#### DATA LISTING:

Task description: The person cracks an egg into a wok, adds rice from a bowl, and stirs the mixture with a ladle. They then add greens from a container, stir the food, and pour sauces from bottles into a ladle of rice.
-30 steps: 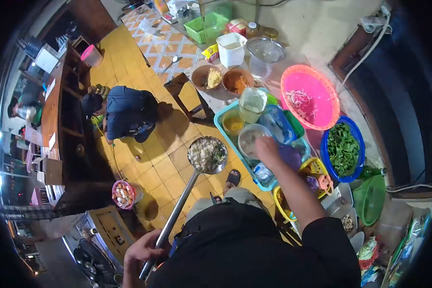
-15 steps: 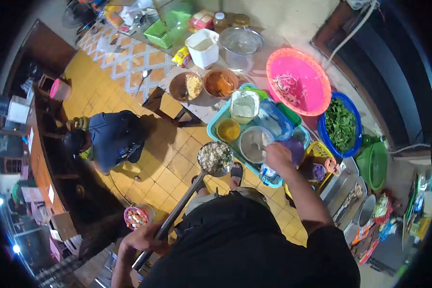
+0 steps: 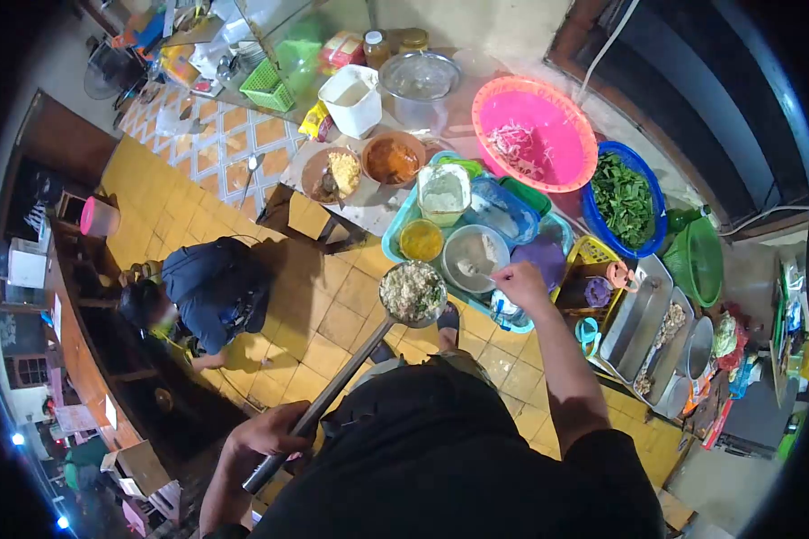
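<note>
My left hand [image 3: 270, 431] is closed around the long handle of a metal ladle [image 3: 337, 386]. In the ladle's round bowl lies a pale, rice-like mix [image 3: 412, 289] with green bits. My right hand [image 3: 521, 286] pinches a thin spoon [image 3: 485, 275], whose end dips into a round tub [image 3: 457, 254] of whitish powder. Beside that tub, a small bowl of yellow stuff [image 3: 422, 240] and a square tub of white powder [image 3: 443, 193] stand in a light-blue tray [image 3: 394, 241]. The ladle's bowl hangs just off the tray's near corner.
A pink basin [image 3: 535, 112], a blue basin of green leaves [image 3: 622, 202] and a yellow basket [image 3: 593, 260] stand on the right. Two brown bowls [image 3: 392, 159] sit behind the tray. A person in dark clothes [image 3: 211, 283] crouches on the yellow tiled floor at left.
The view has shifted, so the tray and basins appear further left and slightly higher. My hands keep their holds on ladle and spoon. The crouching person's arm now shows reaching toward the floor.
</note>
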Tool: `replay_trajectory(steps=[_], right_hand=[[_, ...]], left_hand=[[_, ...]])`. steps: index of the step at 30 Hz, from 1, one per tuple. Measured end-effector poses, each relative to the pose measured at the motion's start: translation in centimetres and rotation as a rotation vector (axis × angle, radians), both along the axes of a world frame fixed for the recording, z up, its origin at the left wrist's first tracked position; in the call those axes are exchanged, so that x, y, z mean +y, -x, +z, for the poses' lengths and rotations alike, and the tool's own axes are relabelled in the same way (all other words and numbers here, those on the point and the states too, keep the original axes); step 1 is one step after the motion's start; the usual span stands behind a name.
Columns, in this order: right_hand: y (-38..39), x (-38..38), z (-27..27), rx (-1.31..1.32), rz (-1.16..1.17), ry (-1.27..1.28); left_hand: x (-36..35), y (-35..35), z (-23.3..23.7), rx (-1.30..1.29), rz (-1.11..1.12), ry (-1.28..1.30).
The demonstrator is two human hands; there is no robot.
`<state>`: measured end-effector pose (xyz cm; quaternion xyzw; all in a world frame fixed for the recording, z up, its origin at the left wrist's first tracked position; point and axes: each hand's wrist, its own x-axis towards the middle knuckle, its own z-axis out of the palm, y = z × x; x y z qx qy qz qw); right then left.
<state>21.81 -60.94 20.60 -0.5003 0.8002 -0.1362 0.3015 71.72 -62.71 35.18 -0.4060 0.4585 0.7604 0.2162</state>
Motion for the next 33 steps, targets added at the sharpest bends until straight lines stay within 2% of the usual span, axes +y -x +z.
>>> replay_trajectory(steps=[3,6,8,10,11,12,14,16,18,19,22,24,25,27,28,30,33], right_hand=[[0.8,1.5,-0.7,0.023,-0.014,0.112],[-1.2,1.9,3.4,-0.095,-0.065,0.178],[-2.9,1.7,4.4,-0.128,-0.063,0.147],[-5.4,1.8,4.9,-0.018,0.076,0.376],[-6.4,2.0,5.9,0.071,0.158,0.400],[-6.4,2.0,5.6,0.069,0.159,0.399],[-5.7,1.6,4.3,0.292,0.075,0.343],[-4.0,0.5,2.5,0.290,0.073,0.275],[-2.7,-0.8,0.5,0.428,0.181,0.035],[-2.5,-1.4,-0.2,0.429,0.178,0.034],[-3.4,-2.9,-1.3,0.391,0.229,-0.045],[-4.1,-3.2,-1.4,0.284,0.214,-0.089],[-4.0,-3.0,-1.5,0.282,0.216,-0.088],[-3.3,-2.4,-1.6,0.115,0.151,-0.035],[-2.9,-2.0,-1.5,0.114,0.151,-0.036],[-1.9,-1.1,-0.7,0.019,0.026,-0.065],[-0.6,0.7,-0.4,-0.033,0.002,0.056]], left_hand=[[-0.7,1.5,1.2,-0.030,0.020,-0.013],[-0.6,0.4,-1.0,0.087,-0.015,0.057],[-0.7,0.4,-0.9,0.068,0.020,-0.002],[-0.6,0.5,-0.9,0.048,0.051,-0.063],[-0.6,0.6,-1.0,0.065,0.074,-0.075],[-0.5,0.7,-0.9,0.082,0.096,-0.087],[-0.4,1.1,-0.5,0.071,0.078,-0.061],[-0.3,1.5,0.2,0.061,0.054,-0.038],[-0.3,1.9,0.6,0.048,-0.119,0.206],[-0.2,2.0,0.6,0.049,-0.122,0.205],[0.5,1.3,0.4,0.010,-0.029,0.126],[1.1,0.3,-0.8,0.023,-0.140,0.245],[1.5,-0.3,-1.5,0.021,-0.138,0.245],[2.0,-0.9,-2.2,0.073,-0.118,0.259],[2.1,-0.9,-2.0,0.073,-0.118,0.258],[2.1,0.2,-0.4,0.027,0.022,0.100],[1.9,0.8,0.2,0.078,0.017,0.128]])
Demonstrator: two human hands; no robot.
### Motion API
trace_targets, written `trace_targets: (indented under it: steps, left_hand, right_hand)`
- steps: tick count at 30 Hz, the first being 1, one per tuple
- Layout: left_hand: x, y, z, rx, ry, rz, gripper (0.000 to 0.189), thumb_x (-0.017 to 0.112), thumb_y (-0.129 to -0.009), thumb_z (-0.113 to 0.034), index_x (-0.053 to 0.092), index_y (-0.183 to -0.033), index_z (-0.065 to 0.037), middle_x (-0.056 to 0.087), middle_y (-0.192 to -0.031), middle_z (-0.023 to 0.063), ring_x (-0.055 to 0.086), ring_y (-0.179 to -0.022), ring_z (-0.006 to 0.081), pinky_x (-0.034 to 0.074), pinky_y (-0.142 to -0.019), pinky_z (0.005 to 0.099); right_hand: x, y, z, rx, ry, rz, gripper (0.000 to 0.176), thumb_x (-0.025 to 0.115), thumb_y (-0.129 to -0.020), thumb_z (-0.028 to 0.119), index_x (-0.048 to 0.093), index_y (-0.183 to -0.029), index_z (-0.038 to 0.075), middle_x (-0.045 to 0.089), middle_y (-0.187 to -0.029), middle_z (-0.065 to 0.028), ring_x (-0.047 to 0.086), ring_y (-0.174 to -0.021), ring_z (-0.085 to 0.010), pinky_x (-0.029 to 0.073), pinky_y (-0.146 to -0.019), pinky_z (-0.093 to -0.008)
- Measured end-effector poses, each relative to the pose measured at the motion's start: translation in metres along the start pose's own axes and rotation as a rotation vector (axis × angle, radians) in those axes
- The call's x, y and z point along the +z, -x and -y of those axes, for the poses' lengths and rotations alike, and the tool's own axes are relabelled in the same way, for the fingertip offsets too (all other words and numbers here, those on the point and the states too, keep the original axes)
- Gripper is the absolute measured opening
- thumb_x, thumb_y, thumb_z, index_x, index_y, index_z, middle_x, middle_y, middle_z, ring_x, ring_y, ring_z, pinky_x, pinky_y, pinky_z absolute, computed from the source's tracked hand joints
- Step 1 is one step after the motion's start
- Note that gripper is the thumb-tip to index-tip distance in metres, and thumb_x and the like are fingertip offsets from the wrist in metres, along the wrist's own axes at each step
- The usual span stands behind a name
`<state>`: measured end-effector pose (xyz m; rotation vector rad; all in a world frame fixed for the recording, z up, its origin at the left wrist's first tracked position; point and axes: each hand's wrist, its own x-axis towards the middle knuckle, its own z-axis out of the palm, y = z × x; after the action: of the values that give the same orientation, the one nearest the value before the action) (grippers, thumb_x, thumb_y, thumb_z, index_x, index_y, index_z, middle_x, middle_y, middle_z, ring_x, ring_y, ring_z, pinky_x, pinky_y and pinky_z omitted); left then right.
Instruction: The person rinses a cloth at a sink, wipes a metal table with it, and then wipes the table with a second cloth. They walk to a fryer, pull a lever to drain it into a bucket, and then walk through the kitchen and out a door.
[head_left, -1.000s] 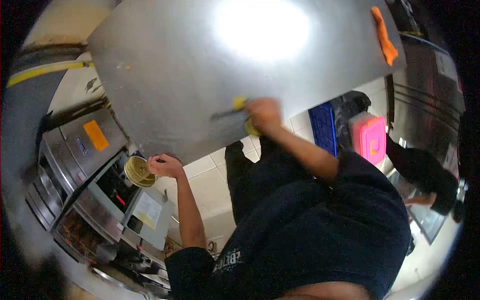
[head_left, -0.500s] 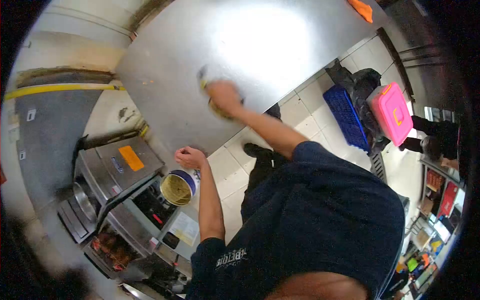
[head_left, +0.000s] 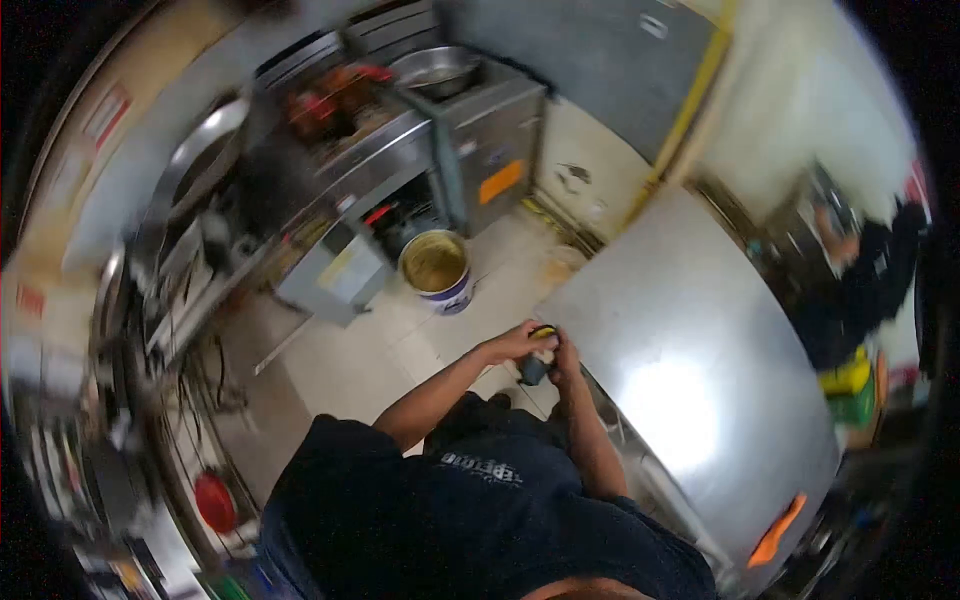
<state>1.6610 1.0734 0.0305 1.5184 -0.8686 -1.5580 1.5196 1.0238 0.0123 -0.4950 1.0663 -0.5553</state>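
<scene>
My left hand [head_left: 515, 342] and my right hand [head_left: 567, 358] meet in front of my body, beside the near left edge of the steel table [head_left: 640, 285]. Between them is a dark cloth with a yellow edge [head_left: 536, 368], bunched up and partly hidden by the fingers. Both hands are closed on it. Past my left hand, a white and blue bucket [head_left: 447, 298] with a yellowish inside stands on the tiled floor.
An orange cloth [head_left: 777, 530] lies at the table's right end. Behind the bucket stand steel kitchen units [head_left: 495, 120], one bearing a metal bowl [head_left: 435, 72]. A wire rack [head_left: 195, 410] with a red item runs along the left. A dark garment [head_left: 860, 290] hangs at right.
My right hand has left the tabletop with the cloth and come to my left hand, which now grips it too. The view has swung left toward the bucket and kitchen units.
</scene>
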Motion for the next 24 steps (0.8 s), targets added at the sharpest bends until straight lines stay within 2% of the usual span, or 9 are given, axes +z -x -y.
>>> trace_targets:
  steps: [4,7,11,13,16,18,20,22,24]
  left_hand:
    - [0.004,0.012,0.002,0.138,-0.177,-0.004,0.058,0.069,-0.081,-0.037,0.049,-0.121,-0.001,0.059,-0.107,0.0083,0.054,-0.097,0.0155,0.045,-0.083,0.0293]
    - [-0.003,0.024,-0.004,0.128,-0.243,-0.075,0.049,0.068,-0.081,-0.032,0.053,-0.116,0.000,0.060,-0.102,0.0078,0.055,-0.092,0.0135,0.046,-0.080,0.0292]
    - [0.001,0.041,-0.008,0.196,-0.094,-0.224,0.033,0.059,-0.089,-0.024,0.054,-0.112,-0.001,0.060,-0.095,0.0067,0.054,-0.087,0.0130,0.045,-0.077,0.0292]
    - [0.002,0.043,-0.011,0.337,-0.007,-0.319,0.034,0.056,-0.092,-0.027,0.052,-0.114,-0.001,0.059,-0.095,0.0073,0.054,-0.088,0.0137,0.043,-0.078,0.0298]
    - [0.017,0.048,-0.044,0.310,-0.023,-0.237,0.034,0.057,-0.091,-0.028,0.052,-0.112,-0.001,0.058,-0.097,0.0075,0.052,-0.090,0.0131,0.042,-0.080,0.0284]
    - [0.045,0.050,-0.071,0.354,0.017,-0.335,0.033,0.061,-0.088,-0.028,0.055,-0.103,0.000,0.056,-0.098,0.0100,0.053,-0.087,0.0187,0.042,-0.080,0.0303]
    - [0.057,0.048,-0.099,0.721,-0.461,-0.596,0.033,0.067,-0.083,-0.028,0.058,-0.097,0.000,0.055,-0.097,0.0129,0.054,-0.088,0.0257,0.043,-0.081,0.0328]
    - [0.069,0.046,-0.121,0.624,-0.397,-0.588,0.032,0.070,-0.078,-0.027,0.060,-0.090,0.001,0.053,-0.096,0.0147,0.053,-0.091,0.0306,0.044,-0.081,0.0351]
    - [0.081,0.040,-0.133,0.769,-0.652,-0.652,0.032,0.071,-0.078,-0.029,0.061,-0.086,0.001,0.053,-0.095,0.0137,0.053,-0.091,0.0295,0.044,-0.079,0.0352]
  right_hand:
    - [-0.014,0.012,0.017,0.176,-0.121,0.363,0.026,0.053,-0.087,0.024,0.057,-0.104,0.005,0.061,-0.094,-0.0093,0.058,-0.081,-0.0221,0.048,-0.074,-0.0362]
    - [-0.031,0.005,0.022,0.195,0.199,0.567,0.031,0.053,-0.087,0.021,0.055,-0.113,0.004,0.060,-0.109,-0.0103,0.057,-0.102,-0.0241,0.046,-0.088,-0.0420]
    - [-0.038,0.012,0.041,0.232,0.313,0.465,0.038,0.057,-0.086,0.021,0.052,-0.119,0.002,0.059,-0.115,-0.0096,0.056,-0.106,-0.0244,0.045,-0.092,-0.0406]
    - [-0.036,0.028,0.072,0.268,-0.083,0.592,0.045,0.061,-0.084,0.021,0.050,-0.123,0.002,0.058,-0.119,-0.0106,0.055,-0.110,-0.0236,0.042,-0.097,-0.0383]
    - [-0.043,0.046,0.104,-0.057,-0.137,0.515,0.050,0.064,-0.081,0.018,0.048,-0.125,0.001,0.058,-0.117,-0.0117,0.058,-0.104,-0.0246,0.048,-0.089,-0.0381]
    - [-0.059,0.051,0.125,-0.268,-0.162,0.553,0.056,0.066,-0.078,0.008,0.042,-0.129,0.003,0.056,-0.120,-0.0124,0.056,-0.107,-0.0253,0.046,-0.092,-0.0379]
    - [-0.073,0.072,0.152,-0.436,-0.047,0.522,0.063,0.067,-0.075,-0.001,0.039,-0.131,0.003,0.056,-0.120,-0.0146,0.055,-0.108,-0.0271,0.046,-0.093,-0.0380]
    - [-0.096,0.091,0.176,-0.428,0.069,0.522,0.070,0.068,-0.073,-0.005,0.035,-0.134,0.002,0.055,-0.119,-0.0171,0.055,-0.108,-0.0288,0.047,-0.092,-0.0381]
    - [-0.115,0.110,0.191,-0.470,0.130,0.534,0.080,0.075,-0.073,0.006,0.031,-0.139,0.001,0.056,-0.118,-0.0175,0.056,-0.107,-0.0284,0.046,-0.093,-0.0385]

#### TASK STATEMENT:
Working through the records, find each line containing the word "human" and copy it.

#### WRITTEN ANSWER:
The demonstrator is two human hands; there is no robot.
Demonstrator: two human hands; no robot.

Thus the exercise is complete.